Task to carry out:
Copy the entire listing, down to the final line, exactly.

----- Records shown -----

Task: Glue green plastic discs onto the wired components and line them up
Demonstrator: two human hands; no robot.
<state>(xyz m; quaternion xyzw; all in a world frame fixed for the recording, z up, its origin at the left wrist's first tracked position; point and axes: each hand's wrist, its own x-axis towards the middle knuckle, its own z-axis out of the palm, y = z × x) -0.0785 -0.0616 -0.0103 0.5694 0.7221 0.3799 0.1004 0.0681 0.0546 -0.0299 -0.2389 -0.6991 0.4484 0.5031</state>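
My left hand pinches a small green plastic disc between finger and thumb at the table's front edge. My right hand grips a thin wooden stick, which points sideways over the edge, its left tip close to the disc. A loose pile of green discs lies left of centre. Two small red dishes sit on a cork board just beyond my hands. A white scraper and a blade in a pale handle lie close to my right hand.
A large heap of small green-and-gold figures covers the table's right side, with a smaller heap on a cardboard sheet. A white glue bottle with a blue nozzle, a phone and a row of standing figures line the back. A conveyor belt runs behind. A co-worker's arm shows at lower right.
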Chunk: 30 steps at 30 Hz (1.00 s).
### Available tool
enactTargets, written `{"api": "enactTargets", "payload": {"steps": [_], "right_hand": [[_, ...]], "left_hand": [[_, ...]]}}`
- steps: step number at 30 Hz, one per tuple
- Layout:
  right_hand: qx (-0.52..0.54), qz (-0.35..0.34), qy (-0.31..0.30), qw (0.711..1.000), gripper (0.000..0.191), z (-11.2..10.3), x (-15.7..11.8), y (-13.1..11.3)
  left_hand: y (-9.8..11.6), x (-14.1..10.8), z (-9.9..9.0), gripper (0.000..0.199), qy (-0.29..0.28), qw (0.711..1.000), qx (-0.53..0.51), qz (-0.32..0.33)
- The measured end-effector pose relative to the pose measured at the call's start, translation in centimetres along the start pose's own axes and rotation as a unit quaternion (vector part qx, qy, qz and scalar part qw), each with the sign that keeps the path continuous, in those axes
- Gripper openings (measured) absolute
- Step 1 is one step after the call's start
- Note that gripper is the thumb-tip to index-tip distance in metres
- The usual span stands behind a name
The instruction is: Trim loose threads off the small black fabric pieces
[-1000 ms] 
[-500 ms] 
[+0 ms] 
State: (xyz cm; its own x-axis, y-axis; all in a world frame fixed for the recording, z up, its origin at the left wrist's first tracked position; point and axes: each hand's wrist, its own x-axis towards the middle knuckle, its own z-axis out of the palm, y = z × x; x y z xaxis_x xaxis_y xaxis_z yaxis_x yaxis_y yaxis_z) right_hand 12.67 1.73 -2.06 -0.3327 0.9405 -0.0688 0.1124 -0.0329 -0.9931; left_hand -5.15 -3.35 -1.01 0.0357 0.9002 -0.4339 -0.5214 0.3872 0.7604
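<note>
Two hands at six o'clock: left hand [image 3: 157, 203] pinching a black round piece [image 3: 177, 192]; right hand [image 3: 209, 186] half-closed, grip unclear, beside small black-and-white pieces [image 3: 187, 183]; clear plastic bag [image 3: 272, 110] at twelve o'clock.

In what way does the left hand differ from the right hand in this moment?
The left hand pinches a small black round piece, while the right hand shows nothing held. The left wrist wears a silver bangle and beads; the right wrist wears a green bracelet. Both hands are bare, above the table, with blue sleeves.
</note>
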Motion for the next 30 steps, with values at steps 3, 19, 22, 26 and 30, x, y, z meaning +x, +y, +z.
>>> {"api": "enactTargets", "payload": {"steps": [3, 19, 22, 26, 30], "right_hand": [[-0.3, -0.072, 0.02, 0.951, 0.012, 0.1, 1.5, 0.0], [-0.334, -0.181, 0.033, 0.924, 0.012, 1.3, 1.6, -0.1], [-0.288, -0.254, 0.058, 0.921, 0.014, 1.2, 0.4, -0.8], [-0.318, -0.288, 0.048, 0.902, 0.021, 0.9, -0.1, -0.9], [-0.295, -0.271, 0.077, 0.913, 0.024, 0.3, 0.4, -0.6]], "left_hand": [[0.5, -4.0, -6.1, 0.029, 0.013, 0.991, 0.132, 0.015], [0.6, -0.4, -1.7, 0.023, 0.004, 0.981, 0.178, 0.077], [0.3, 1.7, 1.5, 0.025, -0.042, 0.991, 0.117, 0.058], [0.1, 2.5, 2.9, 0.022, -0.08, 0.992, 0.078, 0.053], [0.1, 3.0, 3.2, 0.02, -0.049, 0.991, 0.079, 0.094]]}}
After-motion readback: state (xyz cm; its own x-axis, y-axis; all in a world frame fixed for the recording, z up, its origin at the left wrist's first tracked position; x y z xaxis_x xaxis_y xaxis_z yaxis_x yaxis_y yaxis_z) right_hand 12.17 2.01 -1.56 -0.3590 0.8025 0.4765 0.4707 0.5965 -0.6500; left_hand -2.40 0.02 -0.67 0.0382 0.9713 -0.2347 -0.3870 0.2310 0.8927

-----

Result for this exercise:
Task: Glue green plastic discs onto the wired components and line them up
Demonstrator: two human hands; no robot.
<state>(xyz m; quaternion xyzw; all in a world frame fixed for the recording, z up, its origin at the left wrist's first tracked position; point and axes: each hand's wrist, its own x-axis towards the middle knuckle, its own z-axis out of the palm, y = z × x) -0.0785 -0.0616 -0.0103 0.5694 0.7221 0.3799 0.1004 0.0681 0.0546 -0.0299 -0.2389 -0.6991 0.4484 0.5031</state>
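My left hand pinches a small green plastic disc between finger and thumb at the table's front edge. My right hand grips a thin wooden stick, which points sideways over the edge, its left tip close to the disc. A loose pile of green discs lies left of centre. Two small red dishes sit on a cork board just beyond my hands. A white scraper and a blade in a pale handle lie close to my right hand.
A large heap of small green-and-gold figures covers the table's right side, with a smaller heap on a cardboard sheet. A white glue bottle with a blue nozzle, a phone and a row of standing figures line the back. A conveyor belt runs behind. A co-worker's arm shows at lower right.
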Chunk: 30 steps at 30 Hz (1.00 s).
### Available tool
enactTargets, written `{"api": "enactTargets", "payload": {"steps": [_], "right_hand": [[_, ...]], "left_hand": [[_, ...]]}}`
- steps: step number at 30 Hz, one per tuple
- Layout:
  right_hand: qx (-0.52..0.54), qz (-0.35..0.34), qy (-0.31..0.30), qw (0.711..1.000), gripper (0.000..0.191), z (-11.2..10.3), x (-15.7..11.8), y (-13.1..11.3)
  left_hand: y (-9.8..11.6), x (-14.1..10.8), z (-9.9..9.0), gripper (0.000..0.199), qy (-0.29..0.28), qw (0.711..1.000), qx (-0.53..0.51), qz (-0.32..0.33)
- The measured end-effector pose relative to the pose measured at the call's start, translation in centimetres along the start pose's own axes and rotation as a unit quaternion (vector part qx, qy, qz and scalar part qw), each with the sign that keeps the path continuous, in those axes
- Gripper openings (measured) absolute
- Step 1 is one step after the call's start
- Note that gripper is the thumb-tip to index-tip distance in metres
- The usual span stands behind a name
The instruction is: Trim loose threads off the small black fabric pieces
[-1000 ms] 
[-500 ms] 
[+0 ms] 
State: (xyz cm; its own x-axis, y-axis; all in a world frame fixed for the recording, z up, its origin at the left wrist's first tracked position; point and axes: each hand's wrist, its own x-axis towards the middle knuckle, its own z-axis out of the palm, y = z × x; x y z xaxis_x xaxis_y xaxis_z yaxis_x yaxis_y yaxis_z) right_hand 12.67 1.73 -2.06 -0.3327 0.9405 -0.0688 0.1124 -0.0329 -0.9931; left_hand -5.15 -3.35 -1.01 0.0357 0.9002 -0.4339 -0.5214 0.3872 0.7604
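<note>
Two hands at six o'clock: left hand [image 3: 157, 203] pinching a black round piece [image 3: 177, 192]; right hand [image 3: 209, 186] half-closed, grip unclear, beside small black-and-white pieces [image 3: 187, 183]; clear plastic bag [image 3: 272, 110] at twelve o'clock.

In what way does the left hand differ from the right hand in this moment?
The left hand pinches a small black round piece, while the right hand shows nothing held. The left wrist wears a silver bangle and beads; the right wrist wears a green bracelet. Both hands are bare, above the table, with blue sleeves.
</note>
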Motion for the next 30 steps, with values at steps 3, 19, 22, 26 and 30, x, y, z meaning +x, +y, +z.
>>> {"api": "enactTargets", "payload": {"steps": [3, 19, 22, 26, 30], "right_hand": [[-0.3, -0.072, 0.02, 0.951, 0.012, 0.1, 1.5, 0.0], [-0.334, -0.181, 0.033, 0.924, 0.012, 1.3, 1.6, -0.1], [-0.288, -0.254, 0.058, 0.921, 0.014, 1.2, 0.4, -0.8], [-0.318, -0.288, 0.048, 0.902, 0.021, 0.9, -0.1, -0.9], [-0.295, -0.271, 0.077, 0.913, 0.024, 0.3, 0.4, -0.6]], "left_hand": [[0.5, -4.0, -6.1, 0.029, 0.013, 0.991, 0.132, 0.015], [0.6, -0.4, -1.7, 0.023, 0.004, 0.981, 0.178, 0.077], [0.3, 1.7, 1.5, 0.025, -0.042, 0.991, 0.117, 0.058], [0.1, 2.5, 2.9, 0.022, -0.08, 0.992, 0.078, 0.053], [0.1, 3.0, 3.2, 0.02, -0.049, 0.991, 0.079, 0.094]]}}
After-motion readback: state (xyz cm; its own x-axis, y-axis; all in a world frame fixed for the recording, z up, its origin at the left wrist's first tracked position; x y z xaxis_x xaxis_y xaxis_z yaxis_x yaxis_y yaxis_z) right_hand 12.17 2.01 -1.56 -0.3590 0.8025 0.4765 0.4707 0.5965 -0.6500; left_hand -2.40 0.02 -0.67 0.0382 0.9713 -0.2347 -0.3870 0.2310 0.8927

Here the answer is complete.